EXERCISE DETAILS »
Give the total number of lines in the data below that include "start", and nothing else.
+++ THE DATA
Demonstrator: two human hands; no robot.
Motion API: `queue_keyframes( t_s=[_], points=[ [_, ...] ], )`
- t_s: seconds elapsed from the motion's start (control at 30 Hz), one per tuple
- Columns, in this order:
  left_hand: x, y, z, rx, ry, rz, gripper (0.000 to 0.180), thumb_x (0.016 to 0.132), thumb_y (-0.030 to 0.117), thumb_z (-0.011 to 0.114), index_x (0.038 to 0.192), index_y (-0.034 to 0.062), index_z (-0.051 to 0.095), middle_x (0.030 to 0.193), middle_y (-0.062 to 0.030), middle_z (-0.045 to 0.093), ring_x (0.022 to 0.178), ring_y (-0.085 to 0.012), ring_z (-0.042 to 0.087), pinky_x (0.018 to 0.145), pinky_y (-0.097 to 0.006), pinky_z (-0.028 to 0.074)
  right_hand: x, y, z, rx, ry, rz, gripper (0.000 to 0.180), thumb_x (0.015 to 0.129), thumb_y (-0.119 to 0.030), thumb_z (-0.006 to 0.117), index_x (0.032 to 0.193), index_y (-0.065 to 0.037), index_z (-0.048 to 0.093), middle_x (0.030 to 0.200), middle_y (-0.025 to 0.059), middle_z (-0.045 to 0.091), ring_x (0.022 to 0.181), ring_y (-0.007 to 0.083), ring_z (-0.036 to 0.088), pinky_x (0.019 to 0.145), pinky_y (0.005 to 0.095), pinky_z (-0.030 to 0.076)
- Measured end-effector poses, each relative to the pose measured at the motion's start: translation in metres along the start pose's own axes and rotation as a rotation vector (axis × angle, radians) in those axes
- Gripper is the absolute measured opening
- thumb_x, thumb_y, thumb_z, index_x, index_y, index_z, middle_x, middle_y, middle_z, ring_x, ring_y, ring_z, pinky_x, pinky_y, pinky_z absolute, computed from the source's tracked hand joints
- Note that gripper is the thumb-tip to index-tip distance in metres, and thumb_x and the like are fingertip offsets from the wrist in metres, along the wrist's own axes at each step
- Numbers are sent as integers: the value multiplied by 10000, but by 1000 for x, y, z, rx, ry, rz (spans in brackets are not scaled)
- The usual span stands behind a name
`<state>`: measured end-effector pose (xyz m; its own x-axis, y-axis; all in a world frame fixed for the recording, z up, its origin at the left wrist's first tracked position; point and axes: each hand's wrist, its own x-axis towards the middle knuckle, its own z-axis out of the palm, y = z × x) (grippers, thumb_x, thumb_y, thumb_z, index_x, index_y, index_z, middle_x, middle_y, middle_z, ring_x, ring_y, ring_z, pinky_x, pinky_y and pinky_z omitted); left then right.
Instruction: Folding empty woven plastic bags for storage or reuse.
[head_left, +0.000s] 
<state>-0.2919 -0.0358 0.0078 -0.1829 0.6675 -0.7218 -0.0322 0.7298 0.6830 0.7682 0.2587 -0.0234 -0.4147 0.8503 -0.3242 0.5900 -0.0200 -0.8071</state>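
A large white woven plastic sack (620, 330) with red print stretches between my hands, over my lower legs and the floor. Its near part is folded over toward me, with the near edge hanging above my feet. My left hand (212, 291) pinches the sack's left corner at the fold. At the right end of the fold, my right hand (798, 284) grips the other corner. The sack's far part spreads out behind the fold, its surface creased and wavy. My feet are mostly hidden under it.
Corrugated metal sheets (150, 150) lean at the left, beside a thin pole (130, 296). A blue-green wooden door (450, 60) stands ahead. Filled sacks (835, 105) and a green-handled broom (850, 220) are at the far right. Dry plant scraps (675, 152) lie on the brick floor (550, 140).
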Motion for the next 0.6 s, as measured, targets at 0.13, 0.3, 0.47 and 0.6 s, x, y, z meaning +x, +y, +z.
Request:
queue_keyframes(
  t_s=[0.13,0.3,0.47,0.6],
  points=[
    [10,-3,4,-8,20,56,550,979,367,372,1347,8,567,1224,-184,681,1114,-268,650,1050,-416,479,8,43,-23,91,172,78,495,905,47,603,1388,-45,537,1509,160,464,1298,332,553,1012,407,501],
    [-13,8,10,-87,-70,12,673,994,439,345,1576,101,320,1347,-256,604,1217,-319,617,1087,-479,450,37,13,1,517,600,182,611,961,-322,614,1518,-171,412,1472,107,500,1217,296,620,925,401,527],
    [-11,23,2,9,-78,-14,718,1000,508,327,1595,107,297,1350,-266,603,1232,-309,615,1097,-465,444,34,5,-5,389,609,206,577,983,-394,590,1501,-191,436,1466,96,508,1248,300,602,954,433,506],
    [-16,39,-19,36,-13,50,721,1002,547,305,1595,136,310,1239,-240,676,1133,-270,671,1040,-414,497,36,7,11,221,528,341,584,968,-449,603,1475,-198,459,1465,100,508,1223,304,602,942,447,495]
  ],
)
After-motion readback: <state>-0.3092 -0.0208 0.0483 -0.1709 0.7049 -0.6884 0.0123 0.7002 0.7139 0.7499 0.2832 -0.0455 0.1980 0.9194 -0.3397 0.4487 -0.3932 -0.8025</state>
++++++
ANSWER BELOW »
2